Fig. 5. — Effect of lack of leptin-dependent STAT3 signaling on the intramammary leptin system. A, WT or heterozygous (referred to as WT) mammary glands were transplanted into the subscapular region of female mice lacking leptin-dependent STAT3 signaling (*s/s*) or their WT counterparts (n = 5–7 transplantations per recipient category). Donor and recipient mice were 25 d of age at the time of transplantation. After 10 wk, the transplanted mammary glands were dissected and analyzed by whole-mount preparations and H&E staining. Representative glands are shown. B, The change (Δ) in the weight of the transplanted gland was calculated as the difference between final and initial weight. Each *bar* represents the mean ± se of five to seven transplantations. *, P < 0.05. C, MFPs were collected from female *s/s* mice or their WT counterparts at 4 and 6 wk of age. Total RNA was analyzed by real-time PCR for the mRNA abundance of leptin. The significant interaction between genotype × age (G×A) is shown. Pairwise comparisons performed within each age are significant at P < 0.05 (*) or P < 0.001 (**). Each *bar* represents the mean ± se of six to eight mice. D, Proliferation of Scp2 and Eph4 mouse mammary epithelial cells was measured using thymidine incorporation. Cells were incubated under basal conditions in the absence or presence of leptin (100 ng/ml) and IGF-I (100 ng/ml). The significant effect of IGF-I is indicated. Each *bar* represents the mean ± se of three wells.

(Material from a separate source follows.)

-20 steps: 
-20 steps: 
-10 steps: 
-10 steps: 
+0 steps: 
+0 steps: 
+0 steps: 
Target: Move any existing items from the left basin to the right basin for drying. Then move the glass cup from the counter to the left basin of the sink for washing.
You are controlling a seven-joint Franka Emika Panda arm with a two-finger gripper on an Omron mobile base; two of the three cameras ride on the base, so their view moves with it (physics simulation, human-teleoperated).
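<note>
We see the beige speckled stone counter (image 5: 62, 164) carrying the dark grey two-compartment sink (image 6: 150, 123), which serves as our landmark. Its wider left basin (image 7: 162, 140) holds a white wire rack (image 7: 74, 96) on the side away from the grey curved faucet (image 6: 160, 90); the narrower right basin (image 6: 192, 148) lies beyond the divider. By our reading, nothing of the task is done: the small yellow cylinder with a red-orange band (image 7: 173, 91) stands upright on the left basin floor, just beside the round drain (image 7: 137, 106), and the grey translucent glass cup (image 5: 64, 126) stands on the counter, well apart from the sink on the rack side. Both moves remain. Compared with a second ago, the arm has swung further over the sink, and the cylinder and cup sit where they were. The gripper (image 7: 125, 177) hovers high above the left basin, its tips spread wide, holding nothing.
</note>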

Intramammary leptin and inflammatory cytokines do not cause ductal growth failure

In the course of these studies, we noted that the ductal growth failure of s/s mice coincided with a rapid increase in the mass of the MFP. At 25 d of age, s/s mammary glands were twice as heavy as WT glands [s/s vs. WT, 100 ± 1.1 mg (n = 7) vs. 52 ± 0.5 mg (n = 10), P < 0.001], even though both genotypes had similar body weights [s/s vs. WT, 10.5 ± 1.2 g (n = 5) vs. 9.9 ± 0.4 g (n = 13)]. The s/s females were first heavier on d 28 [14.5 ± 0.5 g (n = 12) vs. 11.8 ± 0.2 g (n = 12), P < 0.001], and by that time their mammary glands were 3 times heavier than WT glands [183 ± 1.5 mg (n = 12) vs. 53 ± 0.3 mg (n = 12), P < 0.001]. Moreover, when the whole mammary gland was transplanted subscapularly, the mass of the transplanted gland increased nearly 3-fold in the WT → s/s transplantation whereas it did not change in the WT → WT transplantation (Fig. 5B, P < 0.05). This effect was associated with a marked hypertrophy of WT adipocytes present in the MFP, similar to the hypertrophy already present at 4 wk in s/s adipocytes (compare H&E stain, Fig. 5A vs. Fig. 1B).

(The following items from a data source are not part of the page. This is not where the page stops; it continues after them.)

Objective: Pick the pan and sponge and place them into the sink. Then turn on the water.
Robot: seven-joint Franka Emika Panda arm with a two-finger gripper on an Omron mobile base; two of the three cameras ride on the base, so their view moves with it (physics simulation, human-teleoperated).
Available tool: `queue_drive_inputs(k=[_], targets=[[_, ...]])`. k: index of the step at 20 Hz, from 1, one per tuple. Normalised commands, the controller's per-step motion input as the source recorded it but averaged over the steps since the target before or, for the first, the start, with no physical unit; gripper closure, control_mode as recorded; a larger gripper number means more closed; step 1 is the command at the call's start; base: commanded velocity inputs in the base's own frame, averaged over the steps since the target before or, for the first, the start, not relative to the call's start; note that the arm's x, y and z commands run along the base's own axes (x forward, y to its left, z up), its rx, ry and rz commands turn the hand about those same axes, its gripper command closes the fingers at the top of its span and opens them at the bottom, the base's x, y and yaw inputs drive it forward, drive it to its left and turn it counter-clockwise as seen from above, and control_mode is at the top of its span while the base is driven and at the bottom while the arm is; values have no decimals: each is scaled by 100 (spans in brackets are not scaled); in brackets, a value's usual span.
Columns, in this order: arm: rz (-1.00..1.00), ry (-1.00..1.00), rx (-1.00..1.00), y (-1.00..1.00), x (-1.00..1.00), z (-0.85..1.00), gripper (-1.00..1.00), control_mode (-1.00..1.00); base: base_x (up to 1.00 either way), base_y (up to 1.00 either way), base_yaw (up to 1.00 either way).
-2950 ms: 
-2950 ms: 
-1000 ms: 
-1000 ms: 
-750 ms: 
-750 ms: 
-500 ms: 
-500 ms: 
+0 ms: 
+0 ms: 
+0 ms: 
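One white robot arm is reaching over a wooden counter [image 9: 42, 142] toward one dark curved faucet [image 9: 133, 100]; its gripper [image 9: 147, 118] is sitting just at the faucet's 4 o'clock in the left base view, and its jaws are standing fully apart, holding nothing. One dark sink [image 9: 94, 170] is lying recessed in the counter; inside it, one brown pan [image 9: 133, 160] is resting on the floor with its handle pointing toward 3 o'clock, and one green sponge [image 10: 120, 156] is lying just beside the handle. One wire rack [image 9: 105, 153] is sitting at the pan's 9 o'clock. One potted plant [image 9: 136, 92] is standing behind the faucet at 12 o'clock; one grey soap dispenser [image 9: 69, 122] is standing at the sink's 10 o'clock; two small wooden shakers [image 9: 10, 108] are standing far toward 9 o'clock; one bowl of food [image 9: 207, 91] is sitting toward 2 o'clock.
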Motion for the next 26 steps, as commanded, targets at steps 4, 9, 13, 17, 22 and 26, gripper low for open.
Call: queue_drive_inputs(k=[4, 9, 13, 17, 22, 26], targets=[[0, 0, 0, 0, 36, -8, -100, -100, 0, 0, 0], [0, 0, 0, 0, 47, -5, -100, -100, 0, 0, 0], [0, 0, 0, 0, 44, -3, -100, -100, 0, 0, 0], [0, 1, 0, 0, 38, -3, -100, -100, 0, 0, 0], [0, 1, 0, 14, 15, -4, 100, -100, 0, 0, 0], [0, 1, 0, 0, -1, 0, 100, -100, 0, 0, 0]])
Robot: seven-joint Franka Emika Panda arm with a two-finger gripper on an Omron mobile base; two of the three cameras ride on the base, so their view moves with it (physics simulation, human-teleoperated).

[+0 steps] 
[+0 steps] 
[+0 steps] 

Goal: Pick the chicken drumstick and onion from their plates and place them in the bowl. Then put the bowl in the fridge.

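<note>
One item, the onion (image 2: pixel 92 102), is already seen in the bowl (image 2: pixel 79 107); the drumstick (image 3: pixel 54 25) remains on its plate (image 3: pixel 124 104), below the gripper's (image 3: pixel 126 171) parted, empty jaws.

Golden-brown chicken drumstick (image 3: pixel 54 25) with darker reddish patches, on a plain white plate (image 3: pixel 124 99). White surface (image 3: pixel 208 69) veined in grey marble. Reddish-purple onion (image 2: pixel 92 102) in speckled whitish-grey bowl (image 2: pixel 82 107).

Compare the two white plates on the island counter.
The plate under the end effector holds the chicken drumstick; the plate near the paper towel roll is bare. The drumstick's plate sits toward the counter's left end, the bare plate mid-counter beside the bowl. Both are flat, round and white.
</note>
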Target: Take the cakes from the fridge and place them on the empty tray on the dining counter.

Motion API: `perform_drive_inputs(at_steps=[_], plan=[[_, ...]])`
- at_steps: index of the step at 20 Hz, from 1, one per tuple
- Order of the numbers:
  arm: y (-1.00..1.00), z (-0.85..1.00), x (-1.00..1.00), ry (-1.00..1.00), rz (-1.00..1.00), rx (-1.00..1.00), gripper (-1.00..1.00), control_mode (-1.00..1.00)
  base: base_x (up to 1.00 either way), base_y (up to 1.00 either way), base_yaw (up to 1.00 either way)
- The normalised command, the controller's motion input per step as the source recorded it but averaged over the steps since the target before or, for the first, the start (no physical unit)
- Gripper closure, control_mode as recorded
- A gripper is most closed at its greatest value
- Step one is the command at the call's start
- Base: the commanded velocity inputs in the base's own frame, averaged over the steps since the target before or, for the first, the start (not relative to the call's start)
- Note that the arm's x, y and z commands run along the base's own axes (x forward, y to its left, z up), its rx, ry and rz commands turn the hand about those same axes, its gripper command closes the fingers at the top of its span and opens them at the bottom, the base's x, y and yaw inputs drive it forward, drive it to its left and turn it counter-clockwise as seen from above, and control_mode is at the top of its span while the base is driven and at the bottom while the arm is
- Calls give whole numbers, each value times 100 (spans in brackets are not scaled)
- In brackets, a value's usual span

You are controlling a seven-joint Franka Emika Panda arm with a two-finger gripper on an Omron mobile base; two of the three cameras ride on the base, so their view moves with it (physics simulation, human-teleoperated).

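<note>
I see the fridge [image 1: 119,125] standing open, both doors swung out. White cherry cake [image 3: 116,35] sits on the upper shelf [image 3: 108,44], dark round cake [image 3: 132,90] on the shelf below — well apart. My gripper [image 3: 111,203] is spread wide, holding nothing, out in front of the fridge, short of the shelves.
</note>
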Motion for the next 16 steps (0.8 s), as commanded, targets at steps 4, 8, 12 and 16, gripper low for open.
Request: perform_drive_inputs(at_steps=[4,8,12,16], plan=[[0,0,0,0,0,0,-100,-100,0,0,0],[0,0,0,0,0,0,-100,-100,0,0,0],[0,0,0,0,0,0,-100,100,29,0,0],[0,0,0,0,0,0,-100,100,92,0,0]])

These data raised the possibility that adipocyte hypertrophy induces the production of a local factor inhibiting ductal growth. We first considered the possibility that leptin itself was this factor by measuring leptin gene expression in the MFP of WT and s/s mice. Expression of leptin in the MFP was 12- and 18-fold higher in s/s than in WT mice at 4 and 6 wk of age, respectively (Fig. 5C, P < 0.001). To assess whether this elevation affected proliferation, mouse mammary epithelia cell lines Eph4, CIT3, and Scp2 were incubated with leptin in the absence or presence of IGF-I. All cells were responsive to IGF-I as evidenced by significant increases in proliferation (P < 0.005, Fig. 5D and data not shown), but proliferation was not repressed by leptin under basal or IGF-I stimulated conditions.

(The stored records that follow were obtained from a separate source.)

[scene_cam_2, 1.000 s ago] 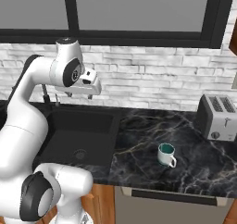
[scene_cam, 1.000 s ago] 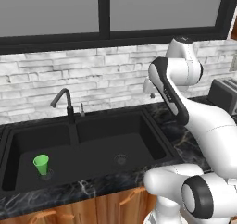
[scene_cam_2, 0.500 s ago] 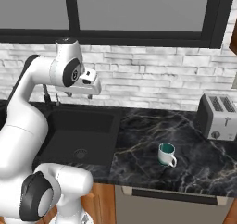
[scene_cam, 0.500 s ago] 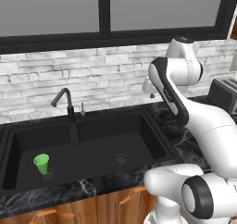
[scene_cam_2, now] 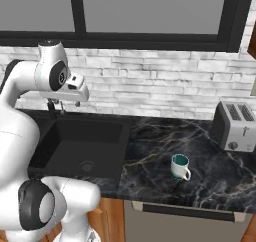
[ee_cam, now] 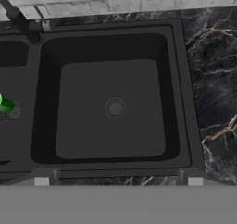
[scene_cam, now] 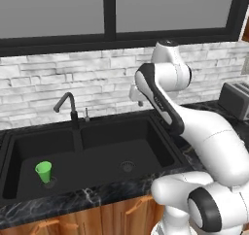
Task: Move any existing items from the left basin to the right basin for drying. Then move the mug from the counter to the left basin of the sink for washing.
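Nothing is done yet: the green cup [scene_cam: 43,171] stands in the left basin [scene_cam: 29,146], lower left of the left base view, and the white mug [scene_cam_2: 179,166] waits on the counter [scene_cam_2: 210,171]. My gripper [scene_cam: 137,97] hangs high over the right basin [ee_cam: 111,107], fingers wide apart, holding nothing
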Motion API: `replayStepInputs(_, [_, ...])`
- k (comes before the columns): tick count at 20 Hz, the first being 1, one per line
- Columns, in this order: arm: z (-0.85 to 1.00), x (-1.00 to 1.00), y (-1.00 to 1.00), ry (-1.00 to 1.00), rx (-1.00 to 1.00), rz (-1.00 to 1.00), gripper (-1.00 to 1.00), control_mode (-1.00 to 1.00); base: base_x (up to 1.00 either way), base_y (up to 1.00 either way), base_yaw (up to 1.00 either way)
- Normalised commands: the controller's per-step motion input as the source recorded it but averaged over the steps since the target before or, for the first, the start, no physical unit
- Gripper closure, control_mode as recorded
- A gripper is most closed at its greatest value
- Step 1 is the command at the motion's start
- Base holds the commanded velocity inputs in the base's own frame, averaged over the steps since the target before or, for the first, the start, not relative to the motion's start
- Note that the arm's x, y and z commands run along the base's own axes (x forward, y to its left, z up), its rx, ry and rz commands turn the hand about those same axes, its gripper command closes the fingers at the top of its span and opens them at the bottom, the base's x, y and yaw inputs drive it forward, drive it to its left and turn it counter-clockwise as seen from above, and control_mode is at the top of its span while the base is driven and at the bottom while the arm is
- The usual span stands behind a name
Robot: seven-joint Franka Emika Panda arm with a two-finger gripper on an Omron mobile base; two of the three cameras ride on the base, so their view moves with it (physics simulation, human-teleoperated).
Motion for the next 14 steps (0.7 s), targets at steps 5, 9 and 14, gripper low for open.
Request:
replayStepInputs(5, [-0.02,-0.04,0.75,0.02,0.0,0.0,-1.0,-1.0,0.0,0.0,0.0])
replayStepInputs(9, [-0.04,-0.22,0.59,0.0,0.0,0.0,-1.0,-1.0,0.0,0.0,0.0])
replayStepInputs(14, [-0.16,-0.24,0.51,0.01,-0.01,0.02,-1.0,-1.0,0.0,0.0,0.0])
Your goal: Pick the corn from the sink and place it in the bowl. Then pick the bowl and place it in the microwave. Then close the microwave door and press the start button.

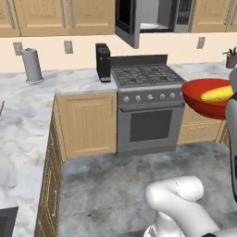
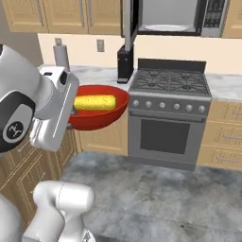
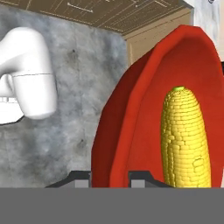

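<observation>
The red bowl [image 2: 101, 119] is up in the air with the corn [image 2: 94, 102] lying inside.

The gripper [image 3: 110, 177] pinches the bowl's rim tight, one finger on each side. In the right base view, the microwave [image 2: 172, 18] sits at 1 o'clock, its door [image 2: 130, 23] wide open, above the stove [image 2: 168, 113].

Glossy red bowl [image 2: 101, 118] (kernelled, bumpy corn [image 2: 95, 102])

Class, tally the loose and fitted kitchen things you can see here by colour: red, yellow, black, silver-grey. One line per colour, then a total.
Red: 1, the bowl
Yellow: 1, the corn
Black: 1, the coffee machine
Silver-grey: 3, the microwave, the stove, the paper towel roll
Total: 6
</observation>
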### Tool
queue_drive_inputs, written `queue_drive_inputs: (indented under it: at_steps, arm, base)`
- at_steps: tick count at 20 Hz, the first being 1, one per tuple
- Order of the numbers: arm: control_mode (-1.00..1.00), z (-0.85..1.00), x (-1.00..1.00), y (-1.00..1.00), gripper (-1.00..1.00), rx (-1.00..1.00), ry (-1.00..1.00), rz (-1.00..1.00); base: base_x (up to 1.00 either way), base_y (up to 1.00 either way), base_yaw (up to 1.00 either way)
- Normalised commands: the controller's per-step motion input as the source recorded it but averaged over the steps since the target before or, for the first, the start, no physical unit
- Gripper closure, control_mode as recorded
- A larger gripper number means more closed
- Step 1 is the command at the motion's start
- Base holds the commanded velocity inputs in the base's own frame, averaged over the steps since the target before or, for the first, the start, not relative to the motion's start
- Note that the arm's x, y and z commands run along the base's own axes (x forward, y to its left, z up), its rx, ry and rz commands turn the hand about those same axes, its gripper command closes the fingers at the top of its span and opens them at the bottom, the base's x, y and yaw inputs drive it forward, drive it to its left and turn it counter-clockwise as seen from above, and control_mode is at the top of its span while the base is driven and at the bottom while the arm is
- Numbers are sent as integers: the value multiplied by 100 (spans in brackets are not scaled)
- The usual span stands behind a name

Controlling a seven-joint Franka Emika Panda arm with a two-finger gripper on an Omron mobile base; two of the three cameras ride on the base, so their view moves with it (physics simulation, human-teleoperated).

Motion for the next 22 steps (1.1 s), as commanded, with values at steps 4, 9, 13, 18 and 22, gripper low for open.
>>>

Finally, we considered the possibility that hypertrophy of the MFP in s/s mice leads to macrophage invasion and increased production of proinflammatory cytokines (32, 33). This was assessed by measuring MFP expression of genes indicative of this process. The s/s MFP already had higher expression of the chemoattractant MCP1 at 4 wk of age (Fig. 6A), whereas expression of the marker of macrophage infiltration egf-like module containing, mucin-like, hormone receptor-like 1 (EMR1) (F4/80) and proinflammatory proteins TNFα and IL6 were increased only at 6 wk of age (Fig. 6A; G×A, P < 0.001), after ductal growth failed between 3 and 4 wk of age (Fig. 1A). We also assessed whether these cytokines could inhibit mammary epithelial cell proliferation as they do in human breast cancer cells (34, 35). In Scp2 cells, TNFα inhibited proliferation by only 8% in the presence of IGF-I, but had the opposite effect under basal condition (Fig. 6B; IGF-I × TNFα, P < 0.001). In other cell lines, TNFα was stimulatory (HC11 cells, P < 0.001) or had no effect (Eph4 and CIT3 cells, Fig. 6 and results not shown). IL6 stimulated proliferation under basal conditions (Scp2 and Eph4) or had no effect (HC11), whereas MCP1 was devoid of any effects for all mammary epithelial cell lines (results not shown). Overall, these data do not implicate inflammation of the MFP as the mechanism blocking peripubertal induction of ductal growth in s/s mice.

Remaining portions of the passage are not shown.